## [Work instructions]
In the records below, the line with "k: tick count" opens the range and the line with "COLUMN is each" closes it; print that range exactly and nothing else.

## [Dataset content]
[Start of Attachment]

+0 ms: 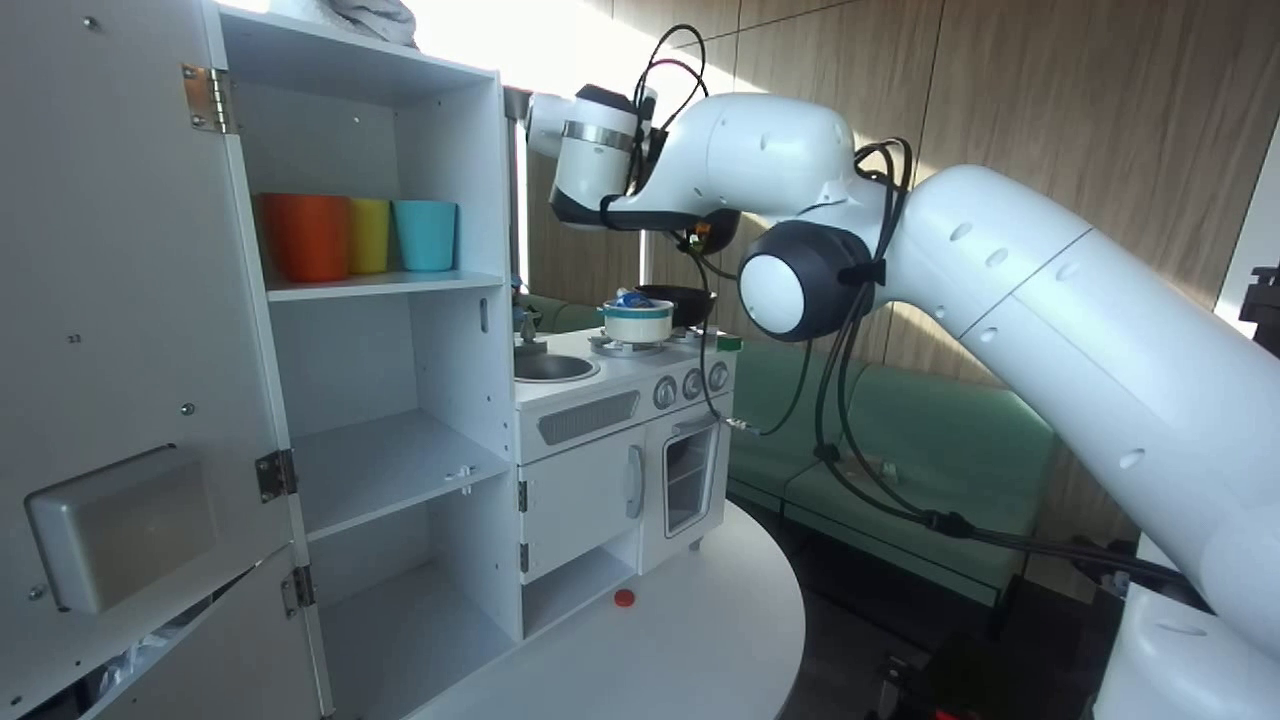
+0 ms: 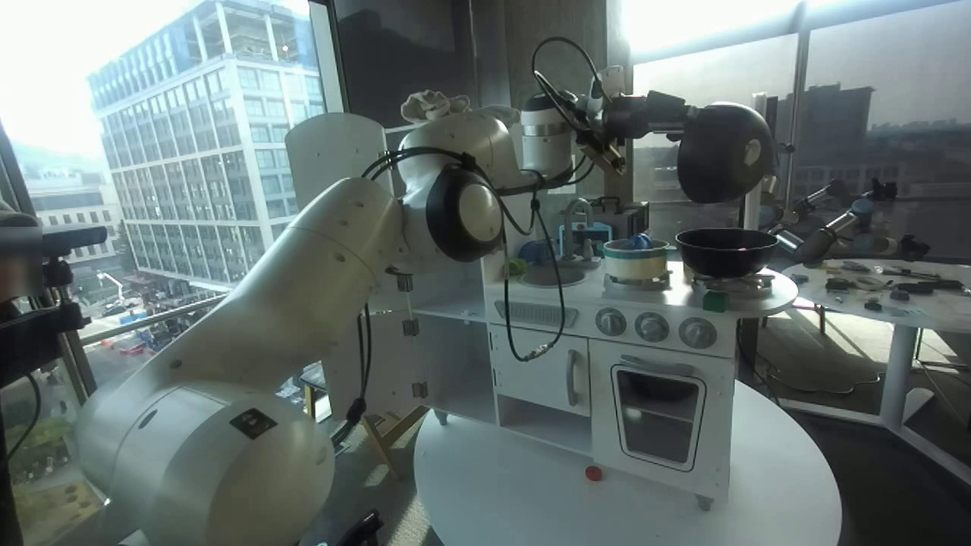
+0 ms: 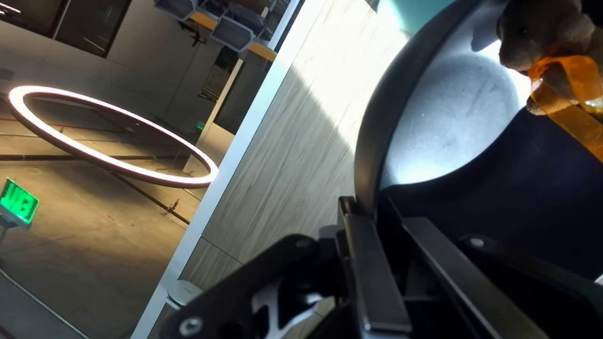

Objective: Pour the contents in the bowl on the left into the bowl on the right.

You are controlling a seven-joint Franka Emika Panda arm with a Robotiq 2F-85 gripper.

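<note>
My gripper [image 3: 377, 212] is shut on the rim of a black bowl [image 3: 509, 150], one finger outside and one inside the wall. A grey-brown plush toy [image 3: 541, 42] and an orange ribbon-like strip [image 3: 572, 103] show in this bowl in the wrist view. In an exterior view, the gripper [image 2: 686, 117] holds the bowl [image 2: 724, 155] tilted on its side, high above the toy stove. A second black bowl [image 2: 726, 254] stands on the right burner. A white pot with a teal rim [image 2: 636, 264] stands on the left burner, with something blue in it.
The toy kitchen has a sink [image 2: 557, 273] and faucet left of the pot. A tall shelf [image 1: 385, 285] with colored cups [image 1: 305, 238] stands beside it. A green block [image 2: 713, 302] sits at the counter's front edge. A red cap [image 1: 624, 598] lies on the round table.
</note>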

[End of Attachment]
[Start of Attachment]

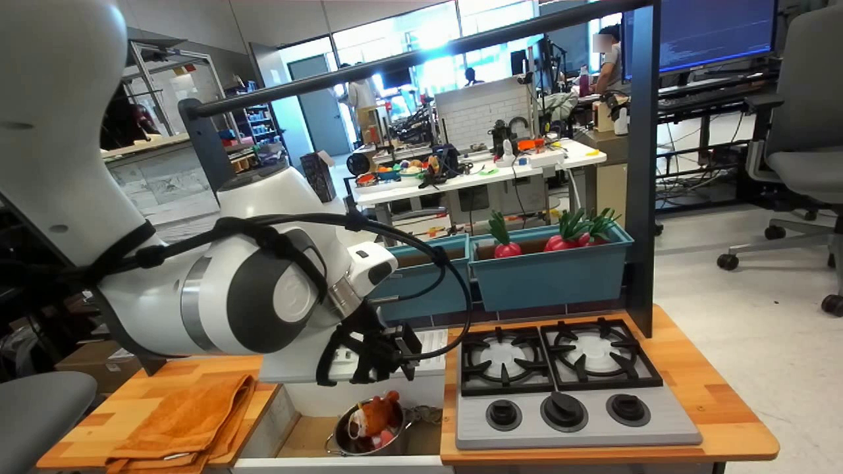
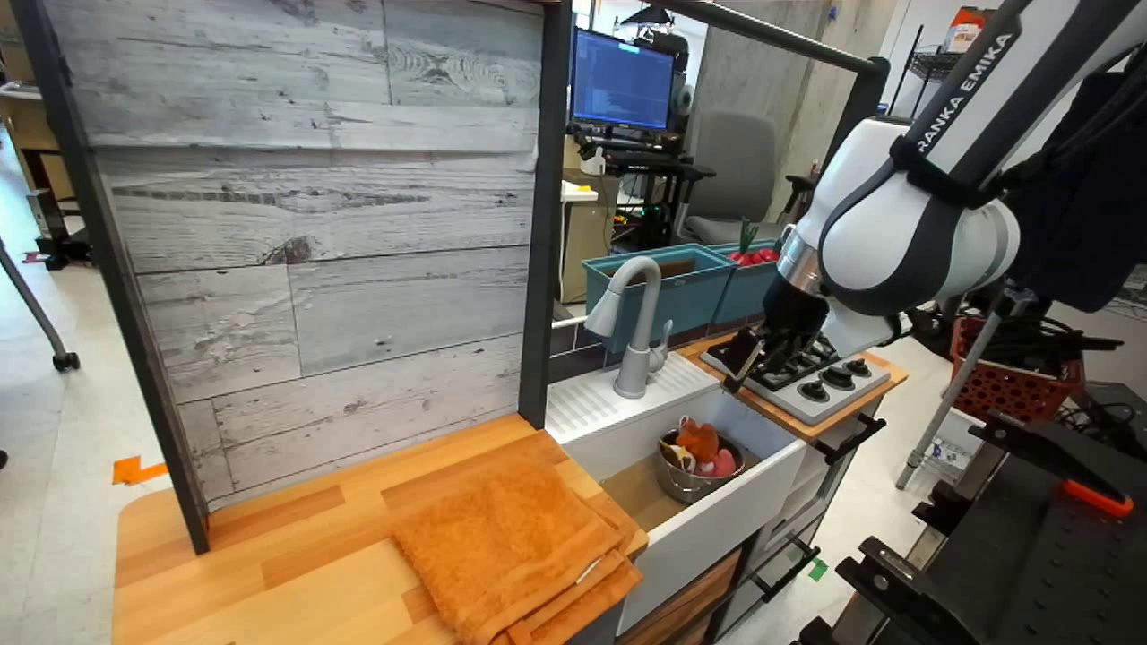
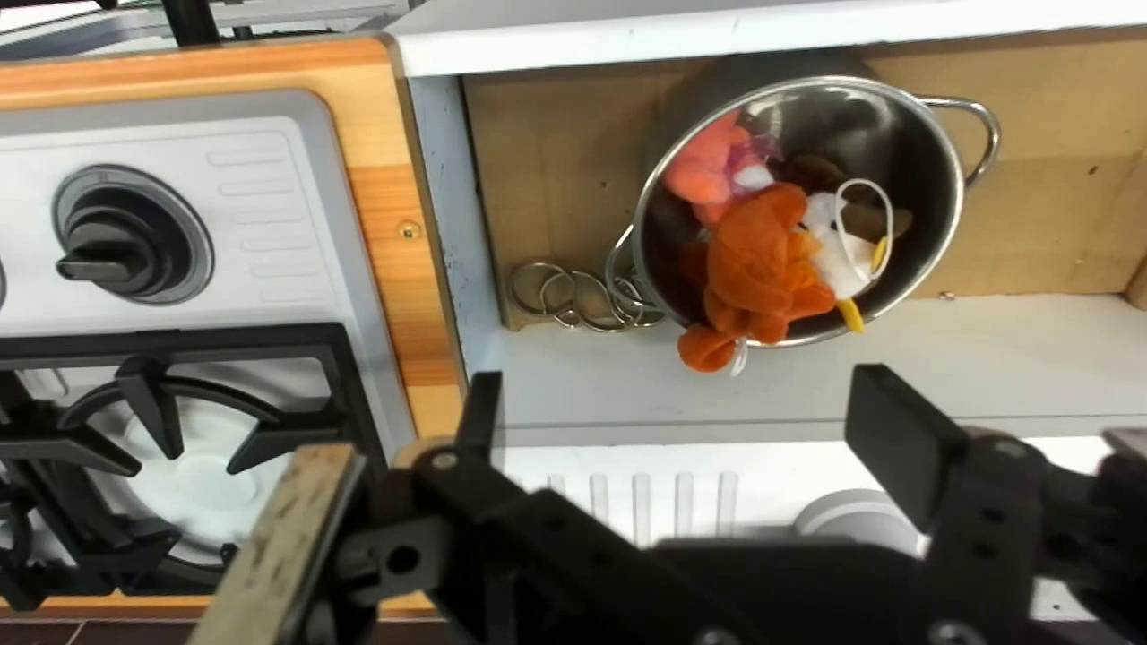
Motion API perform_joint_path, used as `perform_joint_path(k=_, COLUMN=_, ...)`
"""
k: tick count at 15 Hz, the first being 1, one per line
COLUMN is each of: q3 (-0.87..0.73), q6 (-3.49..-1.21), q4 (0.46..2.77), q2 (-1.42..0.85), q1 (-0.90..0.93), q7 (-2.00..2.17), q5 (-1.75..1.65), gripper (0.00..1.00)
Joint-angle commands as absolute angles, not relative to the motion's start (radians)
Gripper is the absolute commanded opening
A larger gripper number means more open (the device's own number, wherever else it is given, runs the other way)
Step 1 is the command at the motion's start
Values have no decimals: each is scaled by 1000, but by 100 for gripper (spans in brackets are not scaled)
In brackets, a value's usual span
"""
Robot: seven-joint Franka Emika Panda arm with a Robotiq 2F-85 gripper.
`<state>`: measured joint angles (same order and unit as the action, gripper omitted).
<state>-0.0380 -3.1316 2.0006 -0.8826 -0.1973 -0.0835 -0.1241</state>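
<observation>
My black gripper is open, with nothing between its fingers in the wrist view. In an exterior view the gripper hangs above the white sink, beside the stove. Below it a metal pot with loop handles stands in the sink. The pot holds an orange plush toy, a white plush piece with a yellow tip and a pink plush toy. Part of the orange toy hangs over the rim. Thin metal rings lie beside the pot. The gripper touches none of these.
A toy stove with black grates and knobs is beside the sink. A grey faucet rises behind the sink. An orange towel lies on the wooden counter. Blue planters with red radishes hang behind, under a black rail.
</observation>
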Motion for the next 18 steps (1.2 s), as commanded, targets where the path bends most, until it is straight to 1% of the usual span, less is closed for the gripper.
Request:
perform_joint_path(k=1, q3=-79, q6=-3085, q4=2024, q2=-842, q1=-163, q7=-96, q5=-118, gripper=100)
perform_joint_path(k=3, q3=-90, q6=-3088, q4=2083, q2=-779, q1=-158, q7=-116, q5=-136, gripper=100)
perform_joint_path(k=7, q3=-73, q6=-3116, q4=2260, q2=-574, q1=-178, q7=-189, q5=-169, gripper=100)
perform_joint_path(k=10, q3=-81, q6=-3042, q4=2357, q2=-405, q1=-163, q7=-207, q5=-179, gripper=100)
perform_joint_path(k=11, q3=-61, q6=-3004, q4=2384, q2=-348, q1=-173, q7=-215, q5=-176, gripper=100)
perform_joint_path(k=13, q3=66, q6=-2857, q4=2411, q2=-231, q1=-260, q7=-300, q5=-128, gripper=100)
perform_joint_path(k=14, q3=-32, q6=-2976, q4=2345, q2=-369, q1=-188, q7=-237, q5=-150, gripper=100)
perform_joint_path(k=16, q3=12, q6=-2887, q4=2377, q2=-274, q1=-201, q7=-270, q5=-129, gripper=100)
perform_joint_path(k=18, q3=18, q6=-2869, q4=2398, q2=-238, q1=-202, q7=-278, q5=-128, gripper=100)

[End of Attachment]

## [Solved exercise]
k: tick count at 15 Hz, the first being 1, one per line
COLUMN is each of: q3 (-0.87..0.73), q6 (-3.49..-1.21), q4 (0.46..2.77), q2 (-1.42..0.85), q1 (-0.90..0.93), q7 (-2.00..2.17), q5 (-1.75..1.65), gripper (0.00..1.00)

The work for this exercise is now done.